How to complete this task :: Scan the material for the string "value" and copy out every line in which it occurs.

[Opening Data shown section]

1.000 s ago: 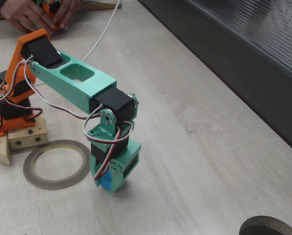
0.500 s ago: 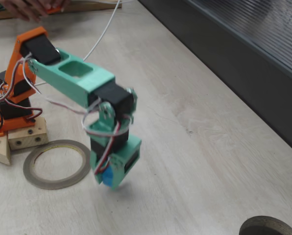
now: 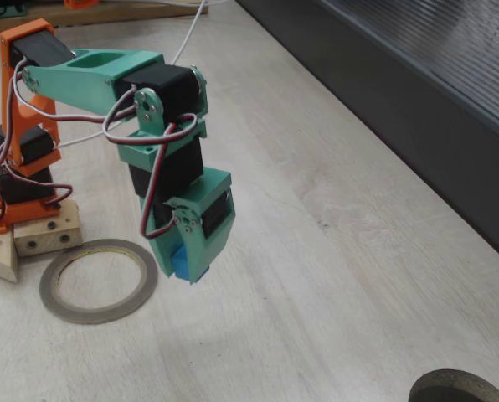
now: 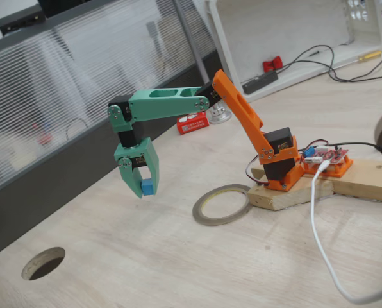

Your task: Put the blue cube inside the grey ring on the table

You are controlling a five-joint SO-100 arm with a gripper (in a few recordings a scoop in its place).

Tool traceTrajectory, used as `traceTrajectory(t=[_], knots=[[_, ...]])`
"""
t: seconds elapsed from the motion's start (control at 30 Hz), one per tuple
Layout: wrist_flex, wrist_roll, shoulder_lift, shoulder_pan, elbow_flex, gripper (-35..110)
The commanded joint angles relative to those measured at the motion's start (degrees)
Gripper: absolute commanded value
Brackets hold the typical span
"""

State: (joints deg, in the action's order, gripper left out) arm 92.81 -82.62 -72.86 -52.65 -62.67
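Observation:
The small blue cube [image 3: 185, 265] [image 4: 148, 187] hangs in the air, held between the green fingers of my gripper [image 3: 188, 266] [image 4: 144, 187], which is shut on it. The thin grey ring [image 3: 99, 280] [image 4: 222, 205] lies flat on the pale wood table [image 3: 333, 276] [image 4: 178, 263]. In a fixed view the cube hovers just right of the ring's right rim [image 3: 149, 280]; in the other fixed view the cube is left of the ring and well above the table. The ring's opening holds nothing.
The arm's orange base [image 3: 15, 180] [image 4: 277, 163] sits on wooden blocks [image 3: 32, 239] [image 4: 293, 192] beside the ring. A round hole [image 3: 459, 387] [image 4: 43, 263] is cut in the table. A white cable [image 4: 325, 256] trails across the table. A dark wall [image 3: 417, 109] borders the table.
The arm has risen, lifting the blue cube off the table and carrying it slightly toward the ring. The person's hands at the top edge have left the view.

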Motion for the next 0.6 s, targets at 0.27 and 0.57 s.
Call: traceTrajectory(t=[0.27, 0.57], knots=[[1.0, -0.4, -3.9, -0.6, -0.2, 7], [1.0, -0.5, -4.3, -0.7, -0.6, 7]])
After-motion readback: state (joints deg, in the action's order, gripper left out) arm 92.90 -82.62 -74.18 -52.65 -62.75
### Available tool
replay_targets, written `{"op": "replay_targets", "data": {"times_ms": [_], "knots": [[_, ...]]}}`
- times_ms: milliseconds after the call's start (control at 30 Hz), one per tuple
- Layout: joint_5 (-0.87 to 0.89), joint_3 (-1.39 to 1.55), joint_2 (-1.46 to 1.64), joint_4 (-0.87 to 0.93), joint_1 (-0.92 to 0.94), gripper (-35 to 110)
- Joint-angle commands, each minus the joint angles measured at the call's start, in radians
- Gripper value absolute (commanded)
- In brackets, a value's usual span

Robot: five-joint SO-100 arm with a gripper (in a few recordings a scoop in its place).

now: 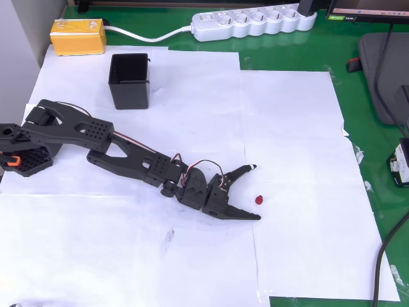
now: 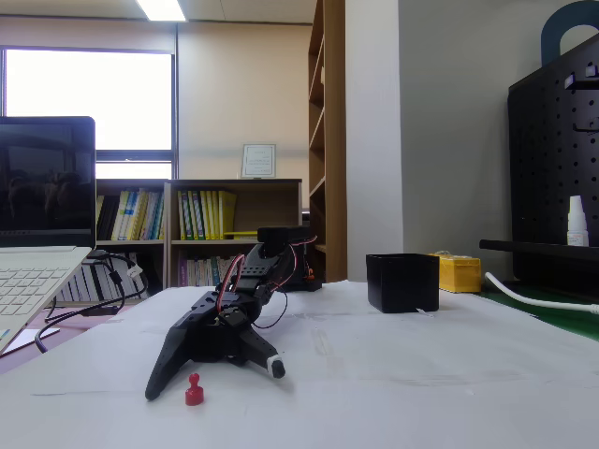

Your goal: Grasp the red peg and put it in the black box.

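1. Overhead view, far left: the black arm (image 1: 96, 137) reaches from its base at the left edge across the white paper (image 1: 192, 256) towards the right, lying low over the sheet.
2. Behind the claw and up-left of it in the overhead view stands the black box (image 1: 129, 80), open top upward, upright on the paper, well apart from the claw. A yellow block (image 1: 78, 36) sits further up-left of the box, on the green mat (image 1: 287, 57).
3. Claw (image 1: 255, 192): jaws spread wide, one finger tip pointing up-right, the other lying lower and pointing right. Nothing is held between them.
4. The red peg (image 1: 259, 199) lies on the paper just at the mouth of the open jaws, between the two tips and nearer the lower finger; I cannot tell if it touches that finger, though a small gap appears.
5. Fixed view, low angle from the table edge: the claw (image 2: 215, 369) points toward the camera, fingers resting close to the paper. The peg (image 2: 194, 389) stands upright just in front of it, beside the left-hand finger tip.
6. In that view the box (image 2: 402, 282) sits to the right of and behind the claw, with the yellow block (image 2: 460, 273) just beyond it.
7. A white power strip (image 1: 252, 22) lies along the top edge in the overhead view, far from the claw.
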Motion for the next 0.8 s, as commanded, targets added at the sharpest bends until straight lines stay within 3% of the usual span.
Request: {"op": "replay_targets", "data": {"times_ms": [0, 767], "knots": [[0.002, 0.081, 0.018, 0.012, 0.008, 54], [0.046, -0.141, -0.183, 0.11, -0.017, 54]]}}
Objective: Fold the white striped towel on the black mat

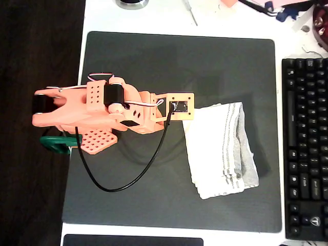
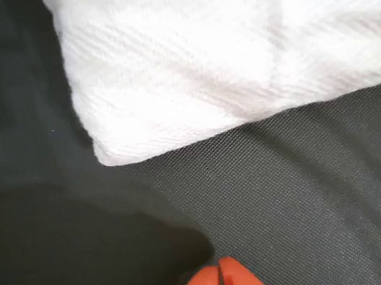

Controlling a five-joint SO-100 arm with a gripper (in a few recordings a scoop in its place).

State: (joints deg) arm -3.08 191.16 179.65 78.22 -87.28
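Note:
The white striped towel [image 1: 221, 149] lies folded into a narrow stack on the right part of the black mat [image 1: 154, 61], grey stripes running along its right side. In the wrist view a towel [image 2: 232, 40] corner fills the top, with mat [image 2: 315, 187] weave below it. My orange arm reaches in from the left in the overhead view, and its wrist camera block sits at the towel's upper left corner, hiding the fingers. The gripper [image 2: 218, 268] tips meet at the bottom of the wrist view, shut with nothing between them, a short way off the towel's edge.
A black keyboard [image 1: 306, 148] stands along the right edge, just off the mat. A black cable [image 1: 128, 179] loops over the mat's lower left. A green clamp [image 1: 55, 143] holds the arm's base at the table's left edge. Small clutter lies at the back right.

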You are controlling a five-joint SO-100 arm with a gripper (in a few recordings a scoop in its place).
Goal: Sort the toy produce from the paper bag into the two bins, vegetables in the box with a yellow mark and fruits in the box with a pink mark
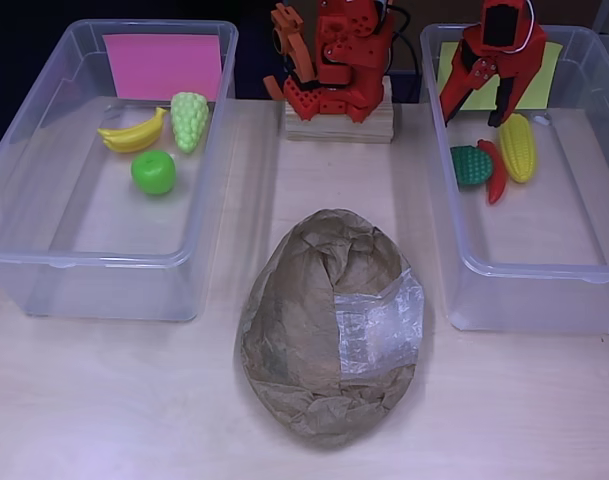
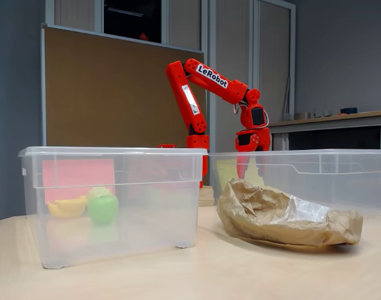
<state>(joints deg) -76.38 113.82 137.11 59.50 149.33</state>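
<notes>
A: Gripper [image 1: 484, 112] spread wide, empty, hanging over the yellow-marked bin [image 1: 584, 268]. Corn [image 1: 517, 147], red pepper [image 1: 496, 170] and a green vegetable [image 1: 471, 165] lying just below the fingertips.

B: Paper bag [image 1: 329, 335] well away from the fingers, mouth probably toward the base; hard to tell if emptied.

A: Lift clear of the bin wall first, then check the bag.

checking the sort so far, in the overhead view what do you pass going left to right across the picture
banana → green apple → grapes → paper bag → green vegetable → red chili → corn
</notes>
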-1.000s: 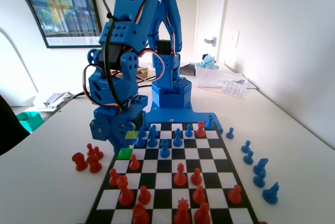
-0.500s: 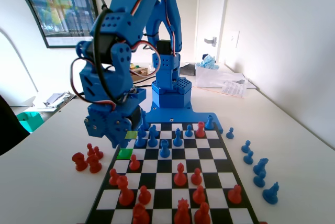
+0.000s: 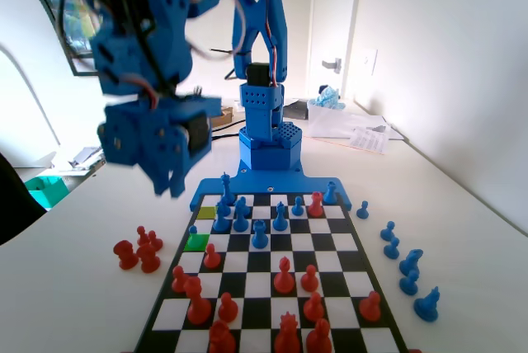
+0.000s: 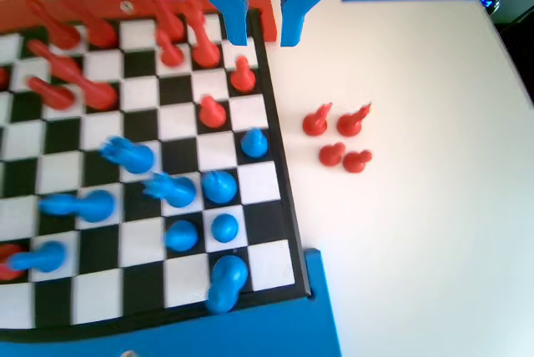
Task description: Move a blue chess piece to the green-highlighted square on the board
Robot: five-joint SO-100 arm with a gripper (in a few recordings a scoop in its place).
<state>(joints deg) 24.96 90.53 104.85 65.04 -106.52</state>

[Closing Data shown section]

Answer to the problem ::
Gripper: absolute commanded value
- Gripper value absolute (commanded)
- In brackets, a value's usual span

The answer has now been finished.